**TRY IT**. Read the data and repeat it in full, exactly.

**GIVEN INFORMATION**.
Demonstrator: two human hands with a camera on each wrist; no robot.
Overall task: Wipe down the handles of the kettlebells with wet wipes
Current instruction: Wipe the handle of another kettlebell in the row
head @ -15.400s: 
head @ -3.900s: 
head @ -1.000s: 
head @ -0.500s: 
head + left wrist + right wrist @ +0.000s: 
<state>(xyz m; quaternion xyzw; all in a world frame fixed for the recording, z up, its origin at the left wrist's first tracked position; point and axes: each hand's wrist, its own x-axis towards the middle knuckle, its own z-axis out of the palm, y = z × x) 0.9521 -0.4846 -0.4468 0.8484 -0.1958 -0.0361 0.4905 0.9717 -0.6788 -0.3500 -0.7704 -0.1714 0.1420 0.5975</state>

**EXERCISE OUTPUT**.
Demonstrator: two human hands with a camera on each wrist; no robot.
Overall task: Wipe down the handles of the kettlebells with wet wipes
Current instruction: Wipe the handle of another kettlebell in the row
head @ -15.400s: 
head @ -3.900s: 
head @ -1.000s: 
head @ -0.500s: 
head + left wrist + right wrist @ +0.000s: 
<state>(xyz m; quaternion xyzw; all in a world frame fixed for the recording, z up, its origin at the left wrist's first tracked position; point and axes: each hand's wrist, its own x-axis towards the middle knuckle, its own z-axis out of the palm, y = z × x) 0.9521 -0.4846 -0.4468 0.8484 -0.1958 -0.0361 0.4905 0.9717 -0.6788 -0.3500 -0.7704 -0.1714 0.1420 0.5975</state>

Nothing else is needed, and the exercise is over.